The Greenfoot programming model consists of a World class (represented by a rectangular screen area) and any number of actor objects that are present in the world and can be programmed to act independently. The world and actors are represented by Java objects and defined by Java classes. Greenfoot offers methods to easily program these actors, including method for movement, rotation, changes of appearance, collision detection, etc.

Programming in Greenfoot at its most basic consists of subclassing two built-in classes, World and Actor. An instance of the world subclass represents the world in which Greenfoot execution will occur. Actor subclasses are objects that can exist and act in the world. An instance of the world subclass is automatically created by the environment.

Execution in Greenfoot consists of a built-in main loop that repeatedly invokes each actor's act method. Programming a scenario, therefore, consists mainly of implementing act methods for the scenario's actors. Implementation is done in standard Java. Greenfoot offers API methods for a range of common tasks, such as animation, sound, randomisation, and image manipulation. All standard Java libraries can be used as well, and sophisticated functionality can be achieved.

==Design==
Greenfoot aims to motivate learners quickly by providing easy access to animated graphics, sound and interaction. The environment is highly interactive and encourages exploration and experimentation. Pedagogically, the design is based on constructivist and apprenticeship approaches.

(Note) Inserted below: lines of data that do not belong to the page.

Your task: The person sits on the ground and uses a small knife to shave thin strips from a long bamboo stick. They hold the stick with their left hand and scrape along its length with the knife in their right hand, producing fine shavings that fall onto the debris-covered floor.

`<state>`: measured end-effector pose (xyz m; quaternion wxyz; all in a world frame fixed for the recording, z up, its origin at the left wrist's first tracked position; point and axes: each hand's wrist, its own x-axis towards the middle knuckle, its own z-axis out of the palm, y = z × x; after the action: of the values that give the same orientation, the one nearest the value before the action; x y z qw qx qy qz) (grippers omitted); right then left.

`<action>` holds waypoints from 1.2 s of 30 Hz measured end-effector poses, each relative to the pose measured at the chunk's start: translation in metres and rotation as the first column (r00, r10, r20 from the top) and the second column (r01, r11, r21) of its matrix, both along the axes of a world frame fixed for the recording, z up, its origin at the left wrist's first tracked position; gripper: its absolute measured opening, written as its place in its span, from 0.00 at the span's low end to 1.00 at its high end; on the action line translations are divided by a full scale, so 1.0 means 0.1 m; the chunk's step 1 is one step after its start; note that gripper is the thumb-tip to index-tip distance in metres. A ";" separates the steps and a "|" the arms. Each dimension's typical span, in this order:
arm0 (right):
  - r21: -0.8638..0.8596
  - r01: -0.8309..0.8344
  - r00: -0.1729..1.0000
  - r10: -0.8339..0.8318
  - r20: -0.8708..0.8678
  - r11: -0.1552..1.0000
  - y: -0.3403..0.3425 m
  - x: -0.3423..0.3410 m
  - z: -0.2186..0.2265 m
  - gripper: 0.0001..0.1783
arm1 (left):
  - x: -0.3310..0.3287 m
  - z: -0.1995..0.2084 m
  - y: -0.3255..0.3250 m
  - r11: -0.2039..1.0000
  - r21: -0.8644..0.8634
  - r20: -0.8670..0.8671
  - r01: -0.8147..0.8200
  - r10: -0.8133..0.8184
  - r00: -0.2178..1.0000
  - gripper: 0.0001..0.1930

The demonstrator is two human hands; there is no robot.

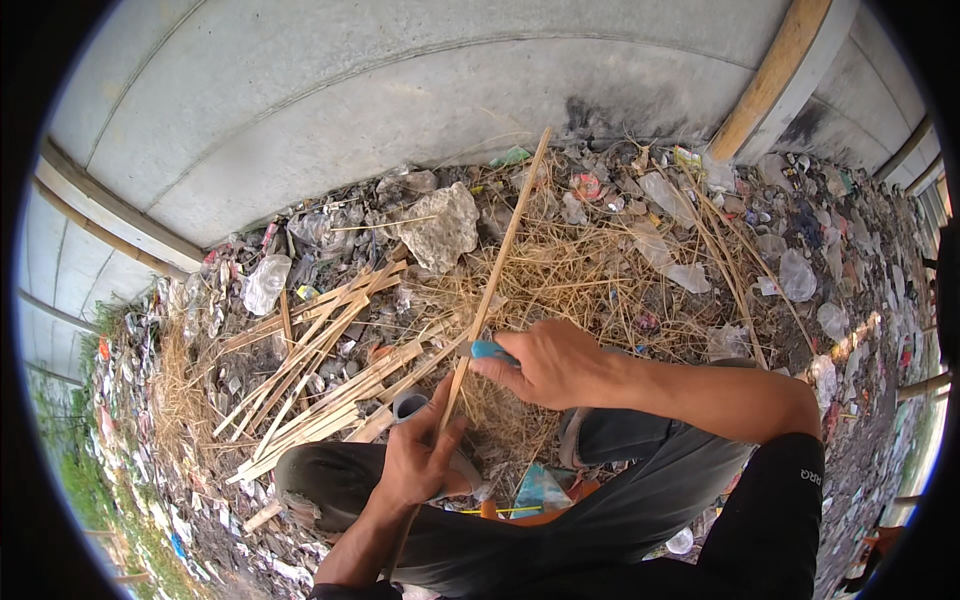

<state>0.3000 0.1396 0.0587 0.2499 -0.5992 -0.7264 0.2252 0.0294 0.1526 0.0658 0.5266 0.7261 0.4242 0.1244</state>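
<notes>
A long, thin bamboo strip [512,232] slants up from my lap toward the wall. My left hand [418,458] is closed around its lower part, near my knee. Just above that grip, my right hand [555,365] is closed on a knife whose blue handle [488,350] shows past my thumb. The short blade meets the strip, though its edge is too small to make out. Pale shavings [560,270] lie in a heap beyond my hands. To the left, several split bamboo strips [325,410] rest in a loose pile beside my knee.
A large pale rock [442,228] sits at the far end of the pile. Behind it runs a grey concrete wall [400,100] with a wooden post [770,80]. Longer thin strips [725,265] lie at the right. Plastic litter, including a clear bag [797,275], covers the ground.
</notes>
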 end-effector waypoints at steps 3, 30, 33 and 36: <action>0.101 -0.026 1.000 0.024 0.019 0.995 0.01 -0.07 -0.09 0.33 | -0.02 -0.04 -0.03 0.998 0.059 0.004 -0.028 0.027 1.000 0.31; -0.150 -0.020 0.999 0.013 -0.052 0.988 0.17 0.28 -0.21 0.39 | -0.03 -0.16 -0.10 0.982 0.191 -0.065 -0.007 0.020 0.998 0.31; -0.113 0.017 0.996 -0.027 -0.086 0.993 0.25 0.25 -0.51 0.40 | -0.10 -0.35 -0.09 0.952 0.304 -0.013 0.018 -0.014 1.000 0.31; -0.233 0.485 0.874 -0.478 0.092 0.843 0.79 1.29 -0.57 0.44 | -0.06 -0.14 -0.17 0.994 0.103 -0.080 0.032 -0.024 0.996 0.31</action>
<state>0.4290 0.2185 0.0020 0.2099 -0.7922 -0.5224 0.2356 0.0236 0.1357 0.0521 0.4726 0.7628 0.4273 0.1102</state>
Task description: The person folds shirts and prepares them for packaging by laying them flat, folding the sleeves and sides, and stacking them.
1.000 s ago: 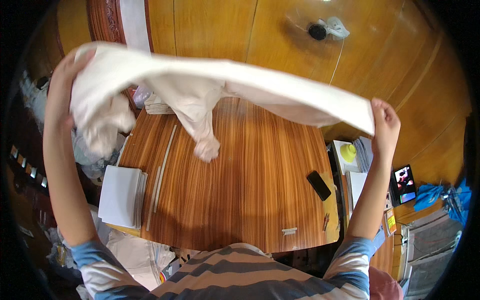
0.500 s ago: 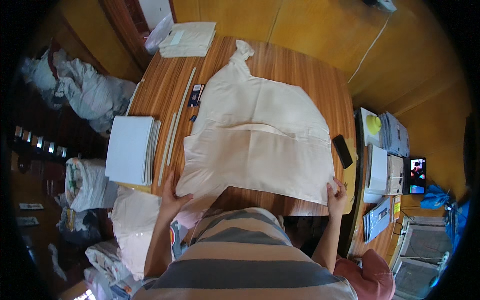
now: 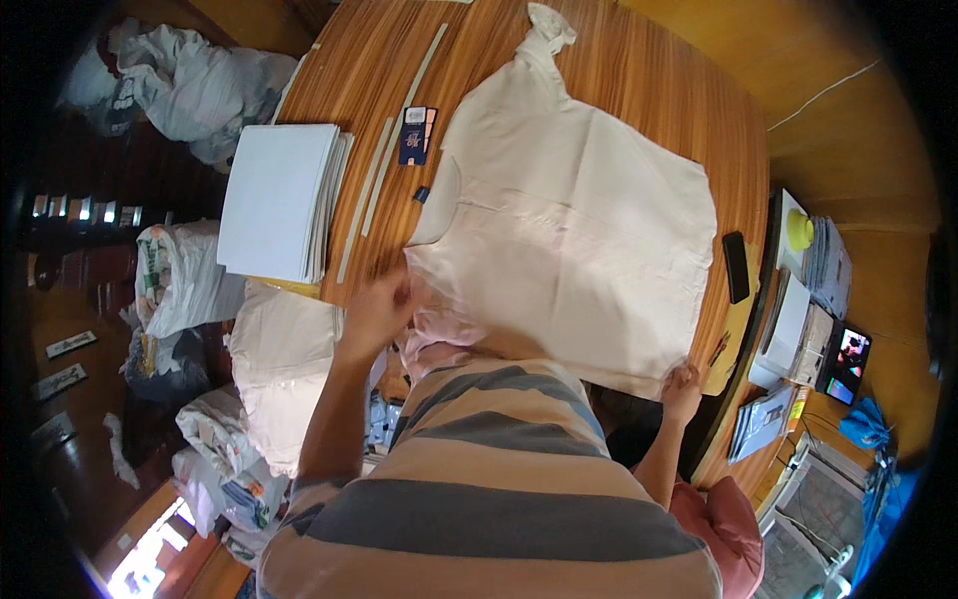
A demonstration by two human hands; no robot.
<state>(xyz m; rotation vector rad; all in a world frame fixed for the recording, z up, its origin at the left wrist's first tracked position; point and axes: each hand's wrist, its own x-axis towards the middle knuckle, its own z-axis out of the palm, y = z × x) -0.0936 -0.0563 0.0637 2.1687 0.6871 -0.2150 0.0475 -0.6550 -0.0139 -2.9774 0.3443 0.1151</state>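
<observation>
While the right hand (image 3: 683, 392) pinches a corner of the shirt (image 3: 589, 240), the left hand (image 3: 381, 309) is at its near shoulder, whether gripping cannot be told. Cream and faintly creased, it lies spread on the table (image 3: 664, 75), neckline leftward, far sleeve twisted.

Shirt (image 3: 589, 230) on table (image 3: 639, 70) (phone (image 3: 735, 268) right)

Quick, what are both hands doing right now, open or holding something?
Left hand: at the edge of the cream cloth shirt; grip cannot be told.
Right hand: closed, pinching the shirt's near right corner.
</observation>
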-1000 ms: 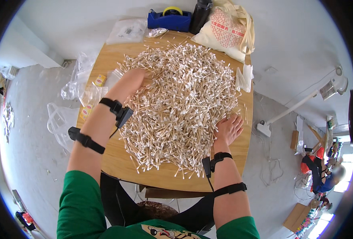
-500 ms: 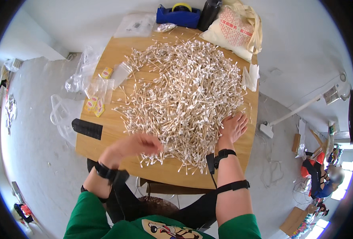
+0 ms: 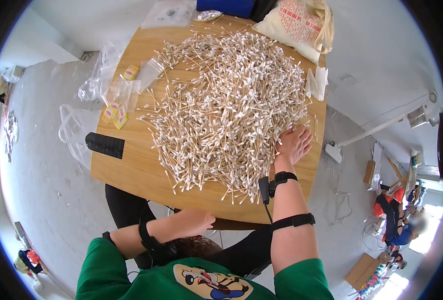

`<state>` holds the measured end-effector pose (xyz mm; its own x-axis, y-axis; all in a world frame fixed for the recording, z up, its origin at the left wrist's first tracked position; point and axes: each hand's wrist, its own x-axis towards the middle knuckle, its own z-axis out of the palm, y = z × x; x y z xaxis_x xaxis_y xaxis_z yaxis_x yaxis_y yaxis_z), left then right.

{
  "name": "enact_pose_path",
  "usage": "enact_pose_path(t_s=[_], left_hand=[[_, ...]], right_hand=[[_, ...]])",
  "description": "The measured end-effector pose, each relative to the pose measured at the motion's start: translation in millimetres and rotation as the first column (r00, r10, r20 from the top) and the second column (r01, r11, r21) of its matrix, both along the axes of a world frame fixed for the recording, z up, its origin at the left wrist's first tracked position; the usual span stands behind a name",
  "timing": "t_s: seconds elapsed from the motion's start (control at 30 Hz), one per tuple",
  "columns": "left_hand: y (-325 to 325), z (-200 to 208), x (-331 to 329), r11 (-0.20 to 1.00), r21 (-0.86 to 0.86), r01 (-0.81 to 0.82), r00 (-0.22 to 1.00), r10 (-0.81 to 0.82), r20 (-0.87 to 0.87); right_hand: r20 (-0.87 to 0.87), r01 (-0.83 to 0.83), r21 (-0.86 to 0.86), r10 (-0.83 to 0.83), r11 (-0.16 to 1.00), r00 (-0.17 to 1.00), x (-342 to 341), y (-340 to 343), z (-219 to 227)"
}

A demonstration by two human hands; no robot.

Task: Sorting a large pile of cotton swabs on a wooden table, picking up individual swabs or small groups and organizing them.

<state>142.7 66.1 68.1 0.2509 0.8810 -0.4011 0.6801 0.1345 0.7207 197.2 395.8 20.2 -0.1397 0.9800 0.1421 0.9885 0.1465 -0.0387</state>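
A wide heap of cotton swabs (image 3: 231,110) with white tips and wooden sticks covers much of the wooden table (image 3: 141,170). At the heap's right edge rests my right hand (image 3: 294,145), its fingers stretched out and its side against the swabs, with nothing held. My left hand (image 3: 194,220) is in front of the table's near edge, close to my body and apart from the heap. It looks bent inward; blur and the angle hide most of its fingers.
Small yellow boxes (image 3: 112,114), clear plastic bags (image 3: 149,75) and a black strip (image 3: 105,145) lie along the left side. A cloth tote bag (image 3: 296,27) stands at the back right, with crumpled white paper (image 3: 317,84) below it. A blue tape dispenser (image 3: 225,7) sits at the far edge.
My left hand has drawn back from the heap's near edge toward my body. The right hand stays by the heap's right edge. The whole view has shifted a little, so the table sits higher.
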Motion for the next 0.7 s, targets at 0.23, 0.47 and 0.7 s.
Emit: enact_pose_path(t_s=[0.23,0.47,0.7], left_hand=[[81,32,-85,0.672,0.558,-0.487,0.82,0.572,0.028],[142,30,-122,0.717,0.658,-0.23,0.71,0.586,-0.39],[149,13,-169,0.623,0.469,-0.626,0.611,0.766,-0.202]], right_hand=[[0.015,0.004,-0.027,-0.004,1.0,1.0,-2,-1,2],[0.016,-0.011,0.018,0.011,1.0,1.0,1,1,-6],[-0.003,-0.012,0.019,0.012,1.0,1.0,0,2,-8]])
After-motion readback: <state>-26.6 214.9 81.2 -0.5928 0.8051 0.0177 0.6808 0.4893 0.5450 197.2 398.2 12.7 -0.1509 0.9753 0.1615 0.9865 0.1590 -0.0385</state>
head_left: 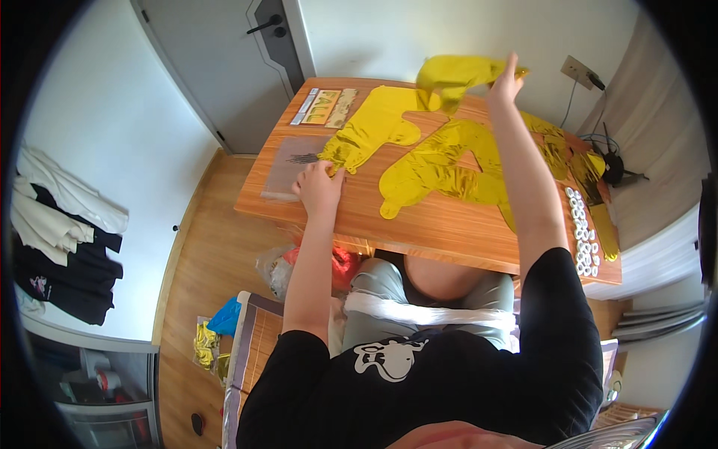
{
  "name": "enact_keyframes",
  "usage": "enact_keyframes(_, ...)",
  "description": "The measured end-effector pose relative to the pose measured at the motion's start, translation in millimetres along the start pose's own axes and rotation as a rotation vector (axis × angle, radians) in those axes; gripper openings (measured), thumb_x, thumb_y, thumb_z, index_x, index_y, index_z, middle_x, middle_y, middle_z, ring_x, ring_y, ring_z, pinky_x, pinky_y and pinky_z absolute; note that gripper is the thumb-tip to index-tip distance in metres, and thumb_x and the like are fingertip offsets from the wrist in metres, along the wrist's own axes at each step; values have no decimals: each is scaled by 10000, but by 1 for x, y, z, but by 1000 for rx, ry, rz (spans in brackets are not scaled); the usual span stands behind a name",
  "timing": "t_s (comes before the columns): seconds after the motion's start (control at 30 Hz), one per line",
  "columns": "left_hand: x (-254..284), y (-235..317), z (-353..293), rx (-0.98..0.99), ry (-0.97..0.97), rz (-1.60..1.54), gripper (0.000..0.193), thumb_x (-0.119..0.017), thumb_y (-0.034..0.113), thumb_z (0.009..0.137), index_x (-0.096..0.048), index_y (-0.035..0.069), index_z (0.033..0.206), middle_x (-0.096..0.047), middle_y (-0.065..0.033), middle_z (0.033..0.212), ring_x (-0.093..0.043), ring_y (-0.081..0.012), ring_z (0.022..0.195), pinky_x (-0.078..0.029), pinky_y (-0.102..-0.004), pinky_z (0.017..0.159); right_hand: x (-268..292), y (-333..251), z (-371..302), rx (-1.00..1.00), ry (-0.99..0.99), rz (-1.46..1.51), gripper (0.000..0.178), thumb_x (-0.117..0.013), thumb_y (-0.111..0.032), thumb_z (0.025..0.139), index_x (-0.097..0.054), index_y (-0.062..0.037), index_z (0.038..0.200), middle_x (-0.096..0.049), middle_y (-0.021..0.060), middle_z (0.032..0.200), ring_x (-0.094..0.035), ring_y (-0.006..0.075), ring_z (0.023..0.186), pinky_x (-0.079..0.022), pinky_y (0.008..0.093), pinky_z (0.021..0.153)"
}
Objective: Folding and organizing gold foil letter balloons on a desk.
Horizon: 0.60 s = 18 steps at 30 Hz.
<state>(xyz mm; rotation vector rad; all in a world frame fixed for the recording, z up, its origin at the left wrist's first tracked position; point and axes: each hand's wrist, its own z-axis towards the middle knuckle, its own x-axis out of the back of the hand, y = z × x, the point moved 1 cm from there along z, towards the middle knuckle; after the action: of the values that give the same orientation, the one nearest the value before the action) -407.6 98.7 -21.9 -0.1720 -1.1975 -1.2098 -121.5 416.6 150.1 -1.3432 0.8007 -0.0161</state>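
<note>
Flat gold foil balloons lie on the wooden table (359,217). At the left, my left hand (320,187) has its fingers bent round the near end of one gold foil balloon (374,120). Raised over the far edge, my right hand (506,86) grips a lifted stretch of gold foil (452,73). Whether this foil belongs to the left balloon or is a separate one, I cannot tell. A second, curved foil balloon (426,168) lies crumpled and flat in the middle, partly behind my right forearm.
A clear sheet or bag (284,168) with thin black sticks lies beside my left hand. Behind it is a printed card (321,106). Small white rolls (582,232) and more gold foil (602,213) line the right side. A cable hangs from the wall socket (580,71).
</note>
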Motion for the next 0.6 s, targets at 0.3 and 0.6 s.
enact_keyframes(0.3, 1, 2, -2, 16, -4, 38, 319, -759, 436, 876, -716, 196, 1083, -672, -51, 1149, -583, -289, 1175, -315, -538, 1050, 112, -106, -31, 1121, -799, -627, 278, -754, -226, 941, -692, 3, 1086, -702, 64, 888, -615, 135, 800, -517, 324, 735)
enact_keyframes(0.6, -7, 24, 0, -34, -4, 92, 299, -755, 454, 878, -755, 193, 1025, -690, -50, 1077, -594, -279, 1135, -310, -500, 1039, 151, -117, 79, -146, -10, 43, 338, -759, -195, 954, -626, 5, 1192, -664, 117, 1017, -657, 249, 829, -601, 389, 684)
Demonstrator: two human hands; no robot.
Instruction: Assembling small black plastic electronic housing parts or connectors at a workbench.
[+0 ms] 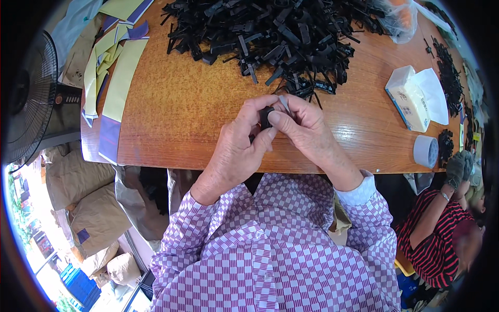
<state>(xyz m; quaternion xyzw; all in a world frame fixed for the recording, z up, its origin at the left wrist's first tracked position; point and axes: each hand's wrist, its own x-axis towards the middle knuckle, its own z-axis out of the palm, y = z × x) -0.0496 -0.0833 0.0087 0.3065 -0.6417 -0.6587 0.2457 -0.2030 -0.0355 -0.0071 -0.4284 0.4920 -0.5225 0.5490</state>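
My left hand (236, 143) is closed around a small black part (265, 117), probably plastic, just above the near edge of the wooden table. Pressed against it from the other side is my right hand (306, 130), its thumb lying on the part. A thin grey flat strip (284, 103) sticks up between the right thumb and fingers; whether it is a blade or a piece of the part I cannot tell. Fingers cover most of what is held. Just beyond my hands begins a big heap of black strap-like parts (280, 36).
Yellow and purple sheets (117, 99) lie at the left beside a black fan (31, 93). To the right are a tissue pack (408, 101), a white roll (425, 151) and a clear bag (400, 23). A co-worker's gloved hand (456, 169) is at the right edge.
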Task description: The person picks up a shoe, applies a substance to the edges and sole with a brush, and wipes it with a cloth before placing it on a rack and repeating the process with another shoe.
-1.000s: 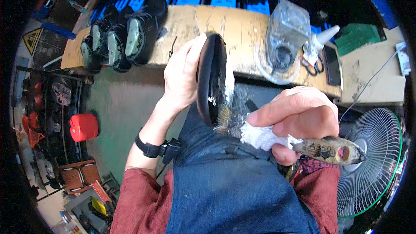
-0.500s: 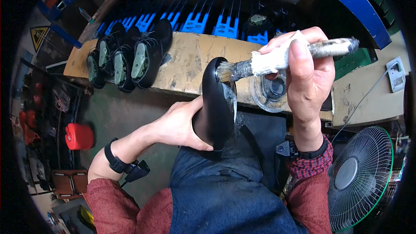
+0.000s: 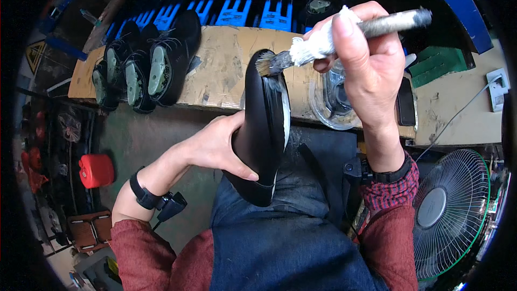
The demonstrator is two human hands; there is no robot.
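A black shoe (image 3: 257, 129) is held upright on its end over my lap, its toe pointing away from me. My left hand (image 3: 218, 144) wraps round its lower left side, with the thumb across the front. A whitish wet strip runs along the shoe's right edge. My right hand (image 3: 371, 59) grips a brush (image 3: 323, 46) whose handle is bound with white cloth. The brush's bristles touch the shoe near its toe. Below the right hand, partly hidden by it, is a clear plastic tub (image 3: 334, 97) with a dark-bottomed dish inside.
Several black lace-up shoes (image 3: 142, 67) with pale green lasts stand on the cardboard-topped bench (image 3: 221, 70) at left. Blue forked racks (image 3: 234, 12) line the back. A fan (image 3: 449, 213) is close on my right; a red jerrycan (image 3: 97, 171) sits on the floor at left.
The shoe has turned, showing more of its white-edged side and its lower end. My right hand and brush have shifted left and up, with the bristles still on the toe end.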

Secondly, the environment is designed to illustrate and emphasize important abstractions and concepts of object-oriented programming. Concepts such as the class/object relationship, methods, parameters, and object interaction are conveyed through visualizations and guided interactions. The goal is to build and support a mental model that correctly represents modern object-oriented programming systems.

==Learner community==
For users of Greenfoot, a community site called the Greenfoot Gallery provides a platform to publish and discuss their projects. Anyone can set up an account on the Greenfoot Gallery and publish their work. When published, scenarios run live in a web browser, and are instantly playable by anyone worldwide. The ability to easily publish programming projects to the internet is seen as a significant motivator for young learners.

==Educator community==
For educators, the project provides the Greenroom, a community site to discuss teaching strategies, exchange experiences and share material. In addition to a discussion forum, the Greenroom provides a shared repository of teaching resources, including numerous worksheets, project ideas, slide sets and other teaching aids.

==Releases==
In version 2.0, the editor and API received some major changes from the previous version 1.5.6.
The editor added support for code completion, coloured scope highlighting, improved find and replace, and a new navigation view. A built-in sound recorder was added, as well as better support for sound in scenarios through a new high level sound class called GreenfootSound . It adds the ability to pause and loop sounds, as well as adding MP3 support.
Version 3.0 added support for the Stride language, and included a novel frame-based editor.